Otherwise, dismissing Amelia’s critique simply because I have not listed her credentials would be a fallacious ad hominem on your part. In reason, we should critique arguments based on their own merit, not based on who makes the argument. Unless specifically relevant to the discussion, there is no need to make things personal. For example, if someone begins their argument with “As a scientist…” or “As a doctor…” we can logically question their credentials because they are used as a premise for an argument. Actually having the credentials is relevant if someone is claiming something they might not be.

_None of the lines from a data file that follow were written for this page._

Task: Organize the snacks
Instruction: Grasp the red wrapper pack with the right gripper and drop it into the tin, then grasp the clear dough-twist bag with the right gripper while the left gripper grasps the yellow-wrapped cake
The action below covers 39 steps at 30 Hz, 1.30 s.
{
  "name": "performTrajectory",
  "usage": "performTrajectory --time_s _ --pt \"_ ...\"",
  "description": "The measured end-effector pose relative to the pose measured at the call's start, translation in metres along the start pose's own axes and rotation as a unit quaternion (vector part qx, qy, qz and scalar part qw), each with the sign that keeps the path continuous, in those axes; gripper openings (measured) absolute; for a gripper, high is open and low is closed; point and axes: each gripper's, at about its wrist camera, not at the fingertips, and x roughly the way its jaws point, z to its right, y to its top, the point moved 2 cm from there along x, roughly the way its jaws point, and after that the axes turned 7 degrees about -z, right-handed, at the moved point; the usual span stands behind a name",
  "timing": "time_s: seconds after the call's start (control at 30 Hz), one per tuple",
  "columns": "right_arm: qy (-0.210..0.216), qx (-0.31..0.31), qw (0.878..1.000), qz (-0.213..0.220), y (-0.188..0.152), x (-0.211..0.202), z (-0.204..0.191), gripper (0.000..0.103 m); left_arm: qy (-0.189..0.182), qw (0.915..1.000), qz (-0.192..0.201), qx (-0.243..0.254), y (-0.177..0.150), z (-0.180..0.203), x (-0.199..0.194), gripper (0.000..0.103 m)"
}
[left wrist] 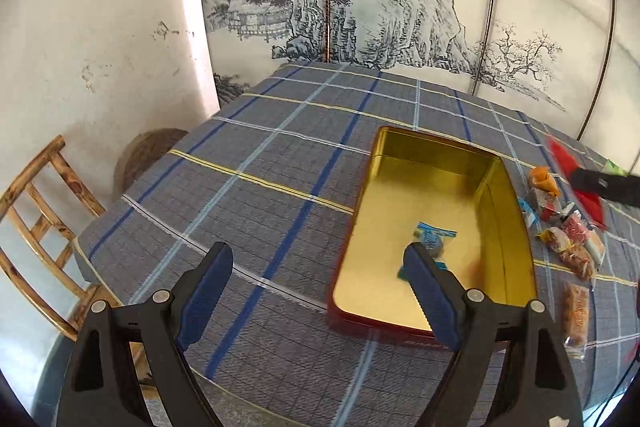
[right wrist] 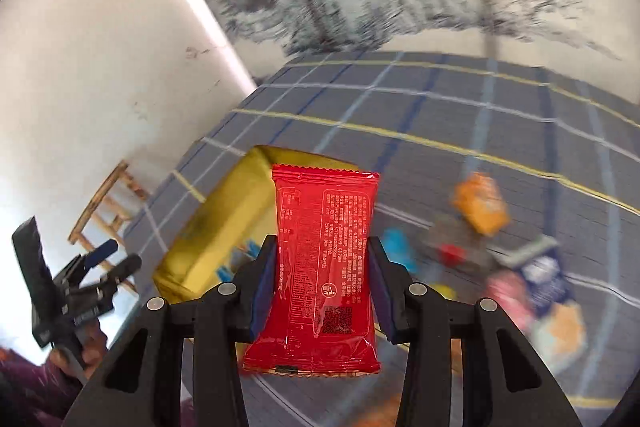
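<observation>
Above the tin point(right wrist: 224, 223), right gripper point(right wrist: 324, 281) clamps red packet point(right wrist: 326, 247), print unreadable; left gripper point(left wrist: 320, 267) gapes empty.

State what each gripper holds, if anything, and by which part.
The right gripper holds a red packet by its long side edges, about mid-length. The left gripper is open and holds nothing.
</observation>
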Motion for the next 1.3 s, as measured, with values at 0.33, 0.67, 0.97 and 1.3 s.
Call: performTrajectory --time_s 0.33,0.67,0.97,1.3 --pt "0.004 -0.005 0.994 -0.106 0.058 0.132 -0.055 0.044 0.007 0.9988 0.017 0.044 -0.008 -0.001 -0.006 0.085" --pt "0.052 0.051 0.997 -0.014 0.033 0.061 -0.038 0.054 -0.005 0.998 0.013 0.061 -0.015 0.001 -0.001 0.086" --pt "-0.123 0.115 0.985 -0.045 -0.129 -0.044 0.06 0.065 -0.037 0.9954 0.017 0.086 -0.02 0.024 -0.006 0.089" --pt "-0.143 0.121 0.981 -0.055 -0.141 -0.013 0.044 0.068 -0.046 0.9898 0.021 0.133 -0.033 0.063 -0.022 0.093"
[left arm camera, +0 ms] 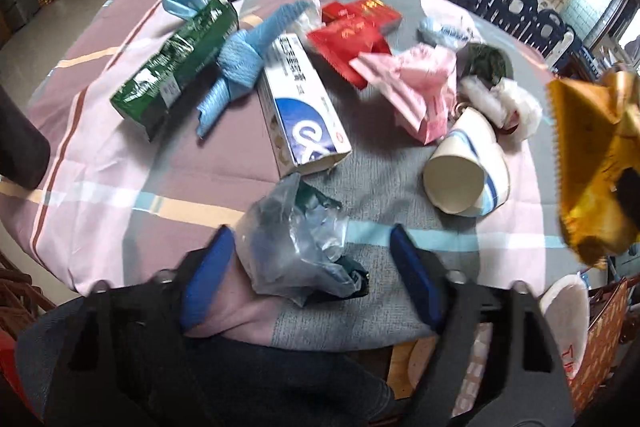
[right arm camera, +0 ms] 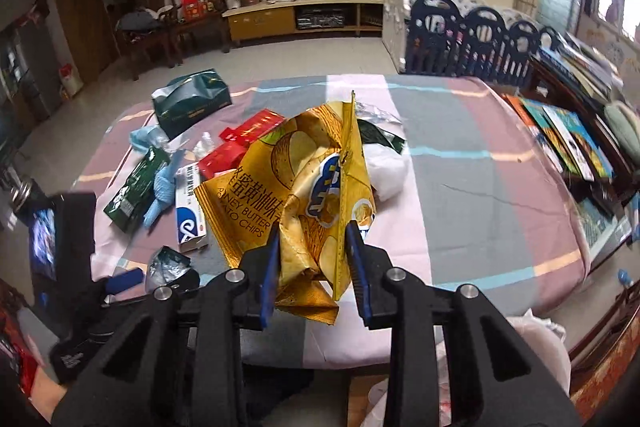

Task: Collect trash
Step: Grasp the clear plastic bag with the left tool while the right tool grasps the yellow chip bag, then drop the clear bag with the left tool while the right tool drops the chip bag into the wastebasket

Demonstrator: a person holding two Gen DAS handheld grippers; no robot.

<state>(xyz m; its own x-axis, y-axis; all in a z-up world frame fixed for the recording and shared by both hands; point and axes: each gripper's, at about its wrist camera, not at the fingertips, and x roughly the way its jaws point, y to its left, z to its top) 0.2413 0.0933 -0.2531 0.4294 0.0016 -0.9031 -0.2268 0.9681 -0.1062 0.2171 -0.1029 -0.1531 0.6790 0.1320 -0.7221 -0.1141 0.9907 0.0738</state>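
Crumpled chip bag (right arm camera: 304,195) between right tool (right arm camera: 314,251) fingers above table (right arm camera: 480,187).

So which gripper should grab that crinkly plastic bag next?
Left. The left gripper is open around the plastic bag, while the right gripper is busy holding the chip bag.

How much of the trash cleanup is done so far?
Barely started, it seems. The right gripper holds a yellow chip bag lifted; the open left gripper straddles a crumpled plastic bag. Boxes, wrappers and paper cups remain on the table.
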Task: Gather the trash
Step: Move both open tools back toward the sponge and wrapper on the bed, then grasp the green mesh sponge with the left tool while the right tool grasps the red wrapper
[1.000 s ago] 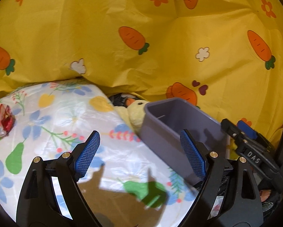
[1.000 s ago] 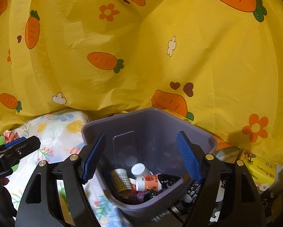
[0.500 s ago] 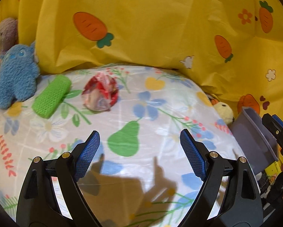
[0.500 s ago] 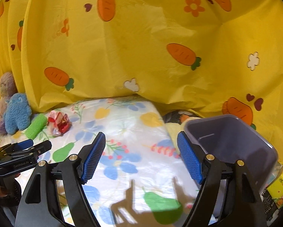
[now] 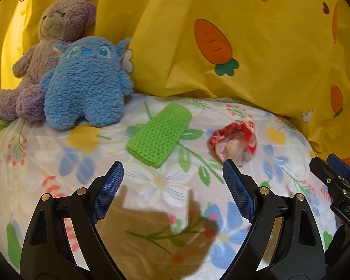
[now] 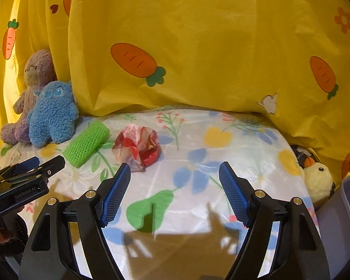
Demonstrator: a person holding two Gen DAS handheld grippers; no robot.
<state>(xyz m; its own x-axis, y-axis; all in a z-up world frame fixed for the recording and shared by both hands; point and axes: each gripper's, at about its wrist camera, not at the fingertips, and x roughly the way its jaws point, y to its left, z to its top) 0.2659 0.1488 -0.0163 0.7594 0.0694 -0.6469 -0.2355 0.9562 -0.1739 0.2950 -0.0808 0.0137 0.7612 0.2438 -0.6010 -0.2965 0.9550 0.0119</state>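
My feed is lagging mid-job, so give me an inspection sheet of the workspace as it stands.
Surface: floral sheet, bare ahead of both grippers.
Job's things: crumpled red-and-white wrapper lying loose; grey bin at the right edge, contents not visible.
Clutter: green knitted piece beside the wrapper; blue plush leaning on purple bear; yellow duck plush by the bin.
Grippers: left gripper and right gripper, jaws open, nothing between them.
Cables: nothing seen.
Surroundings: yellow carrot-print cloth behind.

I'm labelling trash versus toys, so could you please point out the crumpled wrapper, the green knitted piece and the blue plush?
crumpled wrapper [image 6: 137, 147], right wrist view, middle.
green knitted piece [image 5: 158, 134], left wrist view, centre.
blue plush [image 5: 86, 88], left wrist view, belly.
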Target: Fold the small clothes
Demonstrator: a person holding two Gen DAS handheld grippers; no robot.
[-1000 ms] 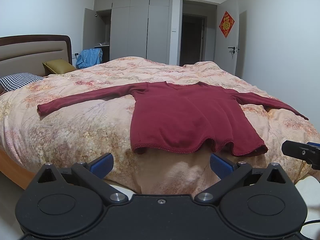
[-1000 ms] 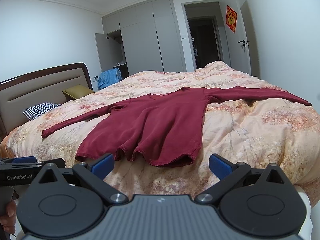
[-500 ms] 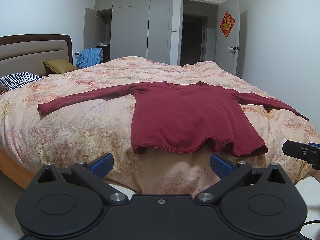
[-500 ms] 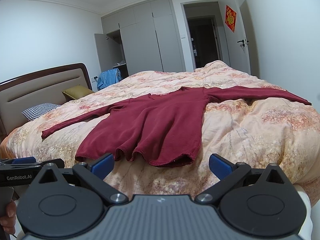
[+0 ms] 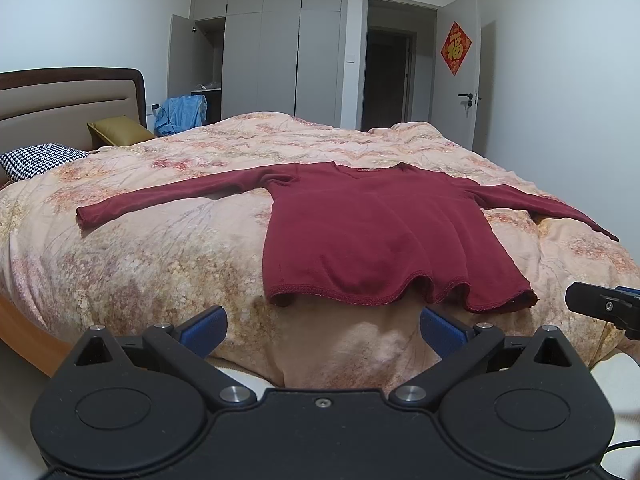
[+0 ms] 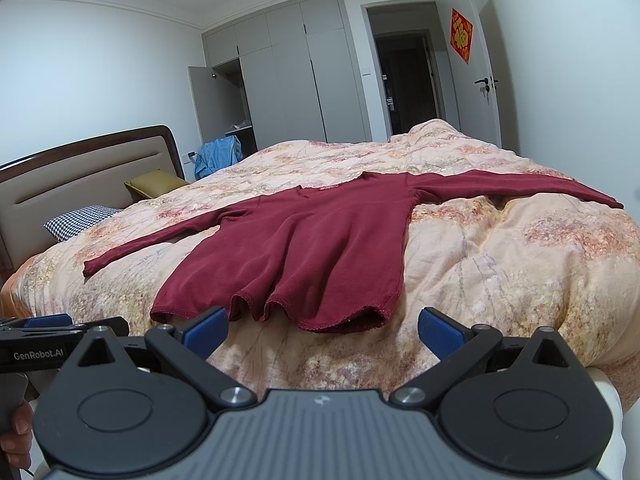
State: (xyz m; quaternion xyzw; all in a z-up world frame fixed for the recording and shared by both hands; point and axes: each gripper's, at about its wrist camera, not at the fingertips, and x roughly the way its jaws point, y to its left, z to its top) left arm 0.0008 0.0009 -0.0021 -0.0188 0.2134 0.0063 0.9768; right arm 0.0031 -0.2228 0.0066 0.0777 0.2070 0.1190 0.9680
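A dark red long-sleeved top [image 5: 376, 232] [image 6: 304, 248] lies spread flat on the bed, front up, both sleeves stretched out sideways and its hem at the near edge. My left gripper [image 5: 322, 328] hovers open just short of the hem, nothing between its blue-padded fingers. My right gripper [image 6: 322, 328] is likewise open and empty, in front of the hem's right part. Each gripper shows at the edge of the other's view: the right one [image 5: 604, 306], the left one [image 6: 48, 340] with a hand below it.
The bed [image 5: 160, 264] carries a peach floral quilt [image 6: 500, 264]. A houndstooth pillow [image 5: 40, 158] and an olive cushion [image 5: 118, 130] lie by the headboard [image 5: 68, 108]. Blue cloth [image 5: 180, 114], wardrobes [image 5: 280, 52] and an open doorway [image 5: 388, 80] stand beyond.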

Furthermore, credentials do not make someone correct. Even the best scientists make mistakes and are prone to human bias. For that reason, science uses strategies of peer-review and encourages criticism. While training in science generally improves the quality of criticism, that does not mean the public is barred from adding their own criticism.
In the end, one of the main goals of GMO SF is promoting science literacy. We encourage citizen science and increased scientific reasoning in the public. The backbone of the GMO SF project is to increase the public’s participation in skepticism and science; therefore, we help individuals with their projects and criticisms.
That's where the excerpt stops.